DCDPM
labels/tags
- Tagged according to tag list
- clustering
Principle
The canopy clustering algorithm is an unsupervised pre-clustering algorithm introduced by Andrew McCallum, Kamal Nigam and Lyle Ungar in 2000 [1]( McCallum, A.; Nigam, K.; and Ungar L.H. (2000) “Efficient Clustering of High Dimensional Data Sets with Application to Reference Matching”, Proceedings of the sixth ACM SIGKDD international conference on Knowledge discovery and data mining, 169-178 doi:10.1145/347090.347123). It generate a hard clustering with associate prototypes of each cluster.

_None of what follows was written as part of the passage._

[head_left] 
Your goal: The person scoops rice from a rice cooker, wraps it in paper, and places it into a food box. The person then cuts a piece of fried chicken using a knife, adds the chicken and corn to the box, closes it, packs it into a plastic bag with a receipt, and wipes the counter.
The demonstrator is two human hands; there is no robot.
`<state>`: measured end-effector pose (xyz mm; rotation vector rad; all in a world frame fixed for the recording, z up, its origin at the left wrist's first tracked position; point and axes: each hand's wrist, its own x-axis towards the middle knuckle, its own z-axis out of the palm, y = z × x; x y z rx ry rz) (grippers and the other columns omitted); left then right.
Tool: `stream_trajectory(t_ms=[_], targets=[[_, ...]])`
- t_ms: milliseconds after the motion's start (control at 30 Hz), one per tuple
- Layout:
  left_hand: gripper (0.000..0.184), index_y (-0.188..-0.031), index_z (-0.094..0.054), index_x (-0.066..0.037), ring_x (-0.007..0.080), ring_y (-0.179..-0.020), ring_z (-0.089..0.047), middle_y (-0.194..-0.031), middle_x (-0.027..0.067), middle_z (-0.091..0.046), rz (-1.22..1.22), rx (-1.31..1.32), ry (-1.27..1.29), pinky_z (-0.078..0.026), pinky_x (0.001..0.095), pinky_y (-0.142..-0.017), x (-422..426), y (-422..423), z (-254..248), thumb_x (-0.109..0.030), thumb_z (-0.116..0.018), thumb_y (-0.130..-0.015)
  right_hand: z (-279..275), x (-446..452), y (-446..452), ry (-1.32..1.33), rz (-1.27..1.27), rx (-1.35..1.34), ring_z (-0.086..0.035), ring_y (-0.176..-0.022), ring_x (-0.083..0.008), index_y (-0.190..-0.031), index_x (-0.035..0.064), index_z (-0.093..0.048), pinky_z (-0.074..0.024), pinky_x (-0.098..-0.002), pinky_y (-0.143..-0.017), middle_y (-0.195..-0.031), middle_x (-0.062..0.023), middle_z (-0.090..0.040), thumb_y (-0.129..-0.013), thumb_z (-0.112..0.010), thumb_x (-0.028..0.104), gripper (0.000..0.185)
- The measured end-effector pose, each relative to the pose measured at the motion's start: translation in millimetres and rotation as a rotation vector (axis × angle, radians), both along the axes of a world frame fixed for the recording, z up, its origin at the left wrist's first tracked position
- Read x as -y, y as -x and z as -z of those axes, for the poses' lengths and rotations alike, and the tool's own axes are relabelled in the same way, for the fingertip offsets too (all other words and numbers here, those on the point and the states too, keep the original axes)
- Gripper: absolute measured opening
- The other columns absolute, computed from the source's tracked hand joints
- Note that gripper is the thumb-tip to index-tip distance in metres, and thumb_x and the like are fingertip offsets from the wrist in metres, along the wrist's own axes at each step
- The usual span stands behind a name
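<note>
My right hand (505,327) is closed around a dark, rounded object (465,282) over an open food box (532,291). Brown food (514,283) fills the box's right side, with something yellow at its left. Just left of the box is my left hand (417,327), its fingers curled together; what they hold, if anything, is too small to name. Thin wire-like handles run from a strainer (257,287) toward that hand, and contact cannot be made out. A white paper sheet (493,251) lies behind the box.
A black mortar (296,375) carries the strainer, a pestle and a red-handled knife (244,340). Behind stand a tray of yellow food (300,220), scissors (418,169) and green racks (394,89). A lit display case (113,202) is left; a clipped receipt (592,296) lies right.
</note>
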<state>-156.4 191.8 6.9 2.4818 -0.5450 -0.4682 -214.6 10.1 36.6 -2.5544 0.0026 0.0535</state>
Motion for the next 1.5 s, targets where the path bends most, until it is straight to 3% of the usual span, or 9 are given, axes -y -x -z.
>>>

Its principle consist to iterate over randomnly taken prototypes drawn from non-clusterized data and apply two succesive filtering using distance between prototypes and non-clusterized data and hyperparameters $t_1$ and $t_2$. The number of clusters emerges from the processing (instead of being set-up as an hyper-parameter).
scalability
Complexity is in O(n).
Input
A collection of Any data type who has an associated distance metrics.
parameters
- t_1: the loose distance
- t_2 : the tight distance
- distance : metric
Requirements
- t_1 > t_2
Ouput format
HardClustering and associate Prototypes which are points from datsets.
Associated visualization
HardClustering like.
Prototypes like.
Business case
Usage
Initiate K-Means like.